Per Liddas l’espulsione di un suo uomo era un vantaggio “perché in 10 si gioca meglio”, la fama era fastidiosa “perché se passo col rosso, il vigile mi ferma e mi riconosce, non mi fa la multa”, l’oroscopo era tutto e “se devo scegliere tra due giocatori bravi nello stesso ruolo, schiero titolare quello dello Scorpione”: la scaramanzia era un rito continuo, infatti, dalle maglie che distribuiva lui negli spogliatoi, alle decine di amuleti che teneva in tasca, fino alla scelta dell’hotel dove trascorrere il ritiro “perché è un posto tranquillo dove cucinano bene il pesce”, salvo poi confessare che in verità voleva andare lì perché il titolare era un astrologo.  

Non si scomponeva dopo le sconfitte così come dopo i trionfi, e nemmeno davanti a uno scherzo che José Altafini aveva già fatto tempo prima a Nereo Rocco: si era chiuso, completamente nudo, nell’armadietto del Paròn. Quando Rocco, ignaro, lo aprì, Altafini lo spaventò e il tecnico lo insultò, gridando in triestino per parecchi minuti. José rifece lo scherzo qualche tempo dopo a Liedholm, solo che lo svedese non mosse un muscolo del viso, fissò Altafini e gli disse: “Questo non è il tuo armadietto”.

In ritiro a Vipiteno mi sorprese fumare una sigaretta dopo pranzo, sulla terrazza dell’hotel “Aquila nera”. Si avvicinò e gentilmente mi chiese: “Quanto fumi?”. Io mentii: “Una ogni tanto”. Annuì: “Da ragazzo ho avuto un allenatore che diceva: se vivi da vecchio quando sei giovane, puoi vivere da giovane quando sei vecchio”. Abbassai la testa. Lui concluse: “Io però ho sempre vissuto da vecchio”. 

E in effetti così era: da sempre saggio come un anziano, e infine anziano saggio, ma con una mente e idee rimaste sempre giovani da mantenerne vivo il ricordo lontano, come se fosse adesso. 

BIO: Luca Serafini è nato a Milano il 12 agosto 1961. Cresciuto nella cronaca nera, si è dedicato per il resto della carriera al calcio grazie a Maurizio Mosca che lo portò prima a “Supergol” poi a SportMediaset dove ha lavorato per 26 anni come autore e inviato. E’ stato caporedattore a Tele+2 (oggi SkySport). Oggi è opinionista di MilanTv e collabora con Sportitalia e 7GoldSport. Ha pubblicato numerosi libri biografici e romanzi.

2 Responses

  1. È vera sta cosa dello scorpione, gli attaccanti li voleva dello scorpione, mentre gli altri della bilancia! Conosciuto personalmente nel gennaio del 98, faceva morire dal ridere.

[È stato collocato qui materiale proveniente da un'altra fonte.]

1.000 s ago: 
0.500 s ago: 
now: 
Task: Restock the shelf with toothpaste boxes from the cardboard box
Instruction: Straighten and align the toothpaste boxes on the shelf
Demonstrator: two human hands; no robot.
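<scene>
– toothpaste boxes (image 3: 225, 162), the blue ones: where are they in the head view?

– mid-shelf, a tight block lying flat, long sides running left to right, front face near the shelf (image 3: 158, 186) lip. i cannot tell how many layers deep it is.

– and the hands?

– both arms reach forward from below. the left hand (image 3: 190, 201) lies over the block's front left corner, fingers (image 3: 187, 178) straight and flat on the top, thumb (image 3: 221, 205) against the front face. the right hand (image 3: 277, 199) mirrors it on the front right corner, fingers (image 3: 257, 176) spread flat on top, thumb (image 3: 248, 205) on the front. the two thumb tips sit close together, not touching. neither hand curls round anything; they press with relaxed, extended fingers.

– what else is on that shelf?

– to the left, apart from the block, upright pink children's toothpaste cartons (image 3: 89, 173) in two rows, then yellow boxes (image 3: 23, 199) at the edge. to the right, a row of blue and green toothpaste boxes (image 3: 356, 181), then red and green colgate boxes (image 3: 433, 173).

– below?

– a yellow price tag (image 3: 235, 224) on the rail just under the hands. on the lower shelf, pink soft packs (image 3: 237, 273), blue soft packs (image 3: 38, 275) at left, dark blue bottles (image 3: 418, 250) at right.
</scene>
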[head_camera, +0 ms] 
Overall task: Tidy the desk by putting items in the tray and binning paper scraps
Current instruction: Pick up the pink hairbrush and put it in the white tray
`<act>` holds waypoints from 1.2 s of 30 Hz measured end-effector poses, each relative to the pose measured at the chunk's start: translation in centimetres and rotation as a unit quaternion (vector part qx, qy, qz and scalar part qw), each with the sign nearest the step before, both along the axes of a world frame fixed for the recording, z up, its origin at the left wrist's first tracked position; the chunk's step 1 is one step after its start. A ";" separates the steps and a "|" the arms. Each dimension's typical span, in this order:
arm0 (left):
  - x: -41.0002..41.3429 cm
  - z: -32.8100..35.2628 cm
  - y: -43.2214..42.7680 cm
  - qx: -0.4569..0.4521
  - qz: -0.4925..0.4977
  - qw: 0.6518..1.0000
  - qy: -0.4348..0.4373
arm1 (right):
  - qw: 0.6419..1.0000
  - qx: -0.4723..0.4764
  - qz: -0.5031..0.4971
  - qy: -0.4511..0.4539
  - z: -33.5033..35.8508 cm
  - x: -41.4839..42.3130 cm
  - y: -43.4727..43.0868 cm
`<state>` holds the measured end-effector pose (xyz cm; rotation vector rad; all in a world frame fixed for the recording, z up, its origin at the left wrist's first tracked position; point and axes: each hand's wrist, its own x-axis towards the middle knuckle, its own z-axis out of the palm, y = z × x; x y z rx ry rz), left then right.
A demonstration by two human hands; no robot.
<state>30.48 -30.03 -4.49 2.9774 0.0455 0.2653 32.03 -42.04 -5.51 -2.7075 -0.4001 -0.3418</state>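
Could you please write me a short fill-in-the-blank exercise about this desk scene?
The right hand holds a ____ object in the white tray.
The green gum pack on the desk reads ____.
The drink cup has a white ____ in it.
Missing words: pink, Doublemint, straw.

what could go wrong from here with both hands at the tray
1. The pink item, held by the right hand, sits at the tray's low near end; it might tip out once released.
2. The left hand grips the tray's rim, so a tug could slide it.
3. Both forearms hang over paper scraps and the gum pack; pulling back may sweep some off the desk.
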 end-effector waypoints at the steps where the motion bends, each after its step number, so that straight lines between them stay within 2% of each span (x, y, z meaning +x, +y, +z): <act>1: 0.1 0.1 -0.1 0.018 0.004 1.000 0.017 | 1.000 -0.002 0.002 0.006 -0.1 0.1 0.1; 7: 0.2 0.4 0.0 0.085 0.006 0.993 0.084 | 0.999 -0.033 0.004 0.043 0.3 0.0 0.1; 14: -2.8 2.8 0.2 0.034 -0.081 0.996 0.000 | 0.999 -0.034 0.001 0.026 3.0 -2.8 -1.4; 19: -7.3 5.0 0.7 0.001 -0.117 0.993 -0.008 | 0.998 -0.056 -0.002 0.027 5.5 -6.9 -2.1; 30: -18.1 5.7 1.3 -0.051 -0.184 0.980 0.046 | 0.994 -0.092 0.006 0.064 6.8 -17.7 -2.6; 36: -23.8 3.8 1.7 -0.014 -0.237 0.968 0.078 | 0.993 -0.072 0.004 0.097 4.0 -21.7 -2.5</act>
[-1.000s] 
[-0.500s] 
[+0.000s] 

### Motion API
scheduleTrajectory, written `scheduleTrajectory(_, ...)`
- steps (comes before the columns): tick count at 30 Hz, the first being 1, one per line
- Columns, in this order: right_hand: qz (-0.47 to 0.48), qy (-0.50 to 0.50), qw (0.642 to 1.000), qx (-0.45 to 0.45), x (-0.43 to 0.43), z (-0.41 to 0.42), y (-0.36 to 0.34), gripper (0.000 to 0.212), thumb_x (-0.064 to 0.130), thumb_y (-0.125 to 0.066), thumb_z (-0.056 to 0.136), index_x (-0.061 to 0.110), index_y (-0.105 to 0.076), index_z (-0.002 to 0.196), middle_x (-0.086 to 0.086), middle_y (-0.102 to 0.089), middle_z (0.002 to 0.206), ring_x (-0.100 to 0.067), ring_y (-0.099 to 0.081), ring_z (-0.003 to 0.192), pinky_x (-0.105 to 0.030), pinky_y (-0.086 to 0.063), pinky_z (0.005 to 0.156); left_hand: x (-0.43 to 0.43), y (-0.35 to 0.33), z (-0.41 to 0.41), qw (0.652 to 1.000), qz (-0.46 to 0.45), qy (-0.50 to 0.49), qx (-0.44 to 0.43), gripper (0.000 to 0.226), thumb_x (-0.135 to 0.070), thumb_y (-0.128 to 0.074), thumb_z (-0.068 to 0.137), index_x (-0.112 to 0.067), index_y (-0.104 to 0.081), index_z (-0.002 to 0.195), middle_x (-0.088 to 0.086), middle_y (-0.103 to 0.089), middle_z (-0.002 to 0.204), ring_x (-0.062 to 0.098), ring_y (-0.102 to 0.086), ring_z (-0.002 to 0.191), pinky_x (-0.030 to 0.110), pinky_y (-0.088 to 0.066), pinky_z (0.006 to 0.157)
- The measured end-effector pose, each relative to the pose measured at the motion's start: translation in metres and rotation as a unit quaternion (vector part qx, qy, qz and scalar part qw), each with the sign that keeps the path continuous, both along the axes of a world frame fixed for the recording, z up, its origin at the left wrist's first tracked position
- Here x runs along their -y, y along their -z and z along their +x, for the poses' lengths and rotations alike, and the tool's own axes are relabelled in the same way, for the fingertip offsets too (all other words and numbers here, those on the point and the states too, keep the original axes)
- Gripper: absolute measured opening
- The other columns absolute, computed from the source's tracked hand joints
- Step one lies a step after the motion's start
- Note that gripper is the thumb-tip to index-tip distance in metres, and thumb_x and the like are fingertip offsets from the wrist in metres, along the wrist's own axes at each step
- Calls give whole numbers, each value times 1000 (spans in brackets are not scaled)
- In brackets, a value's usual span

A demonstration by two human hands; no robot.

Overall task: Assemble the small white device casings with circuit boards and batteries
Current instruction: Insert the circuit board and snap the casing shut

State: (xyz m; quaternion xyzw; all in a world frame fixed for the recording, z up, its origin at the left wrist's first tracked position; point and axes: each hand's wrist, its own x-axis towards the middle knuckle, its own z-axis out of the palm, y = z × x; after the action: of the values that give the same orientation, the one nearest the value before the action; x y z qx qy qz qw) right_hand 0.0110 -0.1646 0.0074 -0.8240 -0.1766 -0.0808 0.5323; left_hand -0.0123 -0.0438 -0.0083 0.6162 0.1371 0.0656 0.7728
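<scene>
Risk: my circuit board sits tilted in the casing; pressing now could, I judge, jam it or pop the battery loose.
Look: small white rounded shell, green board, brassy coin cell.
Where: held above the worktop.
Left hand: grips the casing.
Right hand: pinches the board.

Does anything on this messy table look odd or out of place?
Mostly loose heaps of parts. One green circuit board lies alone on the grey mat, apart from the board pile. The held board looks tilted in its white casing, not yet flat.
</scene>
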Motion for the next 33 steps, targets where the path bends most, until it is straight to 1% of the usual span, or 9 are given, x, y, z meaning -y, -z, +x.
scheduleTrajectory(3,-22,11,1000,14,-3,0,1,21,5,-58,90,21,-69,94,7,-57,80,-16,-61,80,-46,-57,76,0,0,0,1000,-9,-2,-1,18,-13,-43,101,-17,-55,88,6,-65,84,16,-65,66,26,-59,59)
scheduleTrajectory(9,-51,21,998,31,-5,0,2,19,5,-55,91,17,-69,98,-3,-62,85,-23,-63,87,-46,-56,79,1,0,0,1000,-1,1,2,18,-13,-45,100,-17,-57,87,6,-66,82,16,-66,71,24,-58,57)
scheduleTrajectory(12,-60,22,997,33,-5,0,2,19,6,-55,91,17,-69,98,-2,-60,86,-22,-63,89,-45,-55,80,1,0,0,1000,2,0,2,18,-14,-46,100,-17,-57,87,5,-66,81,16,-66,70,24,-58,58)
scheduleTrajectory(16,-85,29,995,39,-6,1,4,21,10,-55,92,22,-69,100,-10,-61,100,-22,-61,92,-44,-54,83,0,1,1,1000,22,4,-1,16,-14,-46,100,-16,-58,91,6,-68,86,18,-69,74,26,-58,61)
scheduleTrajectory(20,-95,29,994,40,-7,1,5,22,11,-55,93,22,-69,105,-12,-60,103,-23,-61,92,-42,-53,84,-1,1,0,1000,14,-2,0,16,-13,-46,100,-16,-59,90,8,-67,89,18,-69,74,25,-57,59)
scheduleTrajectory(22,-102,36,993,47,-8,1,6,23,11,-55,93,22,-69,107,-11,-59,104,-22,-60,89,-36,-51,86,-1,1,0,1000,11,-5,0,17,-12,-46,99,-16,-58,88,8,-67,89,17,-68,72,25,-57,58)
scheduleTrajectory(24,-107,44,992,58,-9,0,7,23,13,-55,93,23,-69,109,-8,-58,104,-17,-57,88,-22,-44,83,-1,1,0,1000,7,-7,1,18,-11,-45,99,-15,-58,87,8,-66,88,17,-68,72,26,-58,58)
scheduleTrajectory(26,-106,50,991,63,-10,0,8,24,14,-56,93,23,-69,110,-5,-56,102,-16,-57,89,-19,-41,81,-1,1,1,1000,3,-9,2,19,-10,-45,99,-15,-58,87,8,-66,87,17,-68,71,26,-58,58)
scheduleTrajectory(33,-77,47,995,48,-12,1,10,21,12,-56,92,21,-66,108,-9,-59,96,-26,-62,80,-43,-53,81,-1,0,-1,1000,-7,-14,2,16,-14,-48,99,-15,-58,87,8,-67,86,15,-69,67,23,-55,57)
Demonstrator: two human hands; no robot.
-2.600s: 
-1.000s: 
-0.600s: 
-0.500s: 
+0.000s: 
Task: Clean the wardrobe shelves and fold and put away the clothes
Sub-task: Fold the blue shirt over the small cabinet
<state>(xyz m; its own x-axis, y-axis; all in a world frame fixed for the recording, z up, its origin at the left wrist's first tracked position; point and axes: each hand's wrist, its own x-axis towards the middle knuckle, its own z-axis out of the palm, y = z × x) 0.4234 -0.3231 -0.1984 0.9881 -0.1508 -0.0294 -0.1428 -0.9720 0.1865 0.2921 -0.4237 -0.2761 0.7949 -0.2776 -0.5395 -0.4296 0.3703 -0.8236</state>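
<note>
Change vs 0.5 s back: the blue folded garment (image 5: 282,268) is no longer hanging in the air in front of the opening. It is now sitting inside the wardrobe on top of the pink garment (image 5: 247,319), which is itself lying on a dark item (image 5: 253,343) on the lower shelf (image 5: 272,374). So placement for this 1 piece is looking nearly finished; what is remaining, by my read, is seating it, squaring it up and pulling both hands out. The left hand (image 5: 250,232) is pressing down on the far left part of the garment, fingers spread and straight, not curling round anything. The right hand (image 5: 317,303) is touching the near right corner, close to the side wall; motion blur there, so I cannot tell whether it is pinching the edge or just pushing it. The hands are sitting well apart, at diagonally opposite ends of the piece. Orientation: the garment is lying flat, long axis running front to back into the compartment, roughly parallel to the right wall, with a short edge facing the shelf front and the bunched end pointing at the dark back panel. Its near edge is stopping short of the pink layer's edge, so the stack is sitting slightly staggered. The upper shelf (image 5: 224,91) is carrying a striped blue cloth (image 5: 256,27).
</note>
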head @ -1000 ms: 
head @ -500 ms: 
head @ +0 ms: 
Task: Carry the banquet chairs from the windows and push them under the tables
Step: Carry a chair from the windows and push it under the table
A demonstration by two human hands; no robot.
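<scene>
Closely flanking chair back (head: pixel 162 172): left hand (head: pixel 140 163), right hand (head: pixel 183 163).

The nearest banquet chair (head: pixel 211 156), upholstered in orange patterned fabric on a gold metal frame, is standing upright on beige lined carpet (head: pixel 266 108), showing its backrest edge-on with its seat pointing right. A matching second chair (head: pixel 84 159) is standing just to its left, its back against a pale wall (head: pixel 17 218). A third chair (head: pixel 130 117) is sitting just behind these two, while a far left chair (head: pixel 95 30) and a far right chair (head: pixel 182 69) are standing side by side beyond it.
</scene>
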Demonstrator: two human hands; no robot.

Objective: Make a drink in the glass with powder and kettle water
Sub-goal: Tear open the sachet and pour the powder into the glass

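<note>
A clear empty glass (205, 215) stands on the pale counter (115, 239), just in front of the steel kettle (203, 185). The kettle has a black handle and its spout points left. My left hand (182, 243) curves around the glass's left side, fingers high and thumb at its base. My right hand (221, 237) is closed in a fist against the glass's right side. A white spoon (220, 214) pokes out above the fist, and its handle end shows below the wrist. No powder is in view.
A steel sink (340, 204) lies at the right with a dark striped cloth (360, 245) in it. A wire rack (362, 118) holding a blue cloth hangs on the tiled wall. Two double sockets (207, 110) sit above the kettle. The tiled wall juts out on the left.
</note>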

  2. Come al solito,un grande ricordo del Barone. E oltre a questi , durante la cena fatta dagli ex di Milanello fatta 15 giorni fa a Parma , Francesco Vincenzi ex Milan con un percorso importante alla Roma , ne ha raccontati tanti di anedotti divertenti .
    Caro Luca , grazie come sempre per farci vivere questi grandissimi personaggi.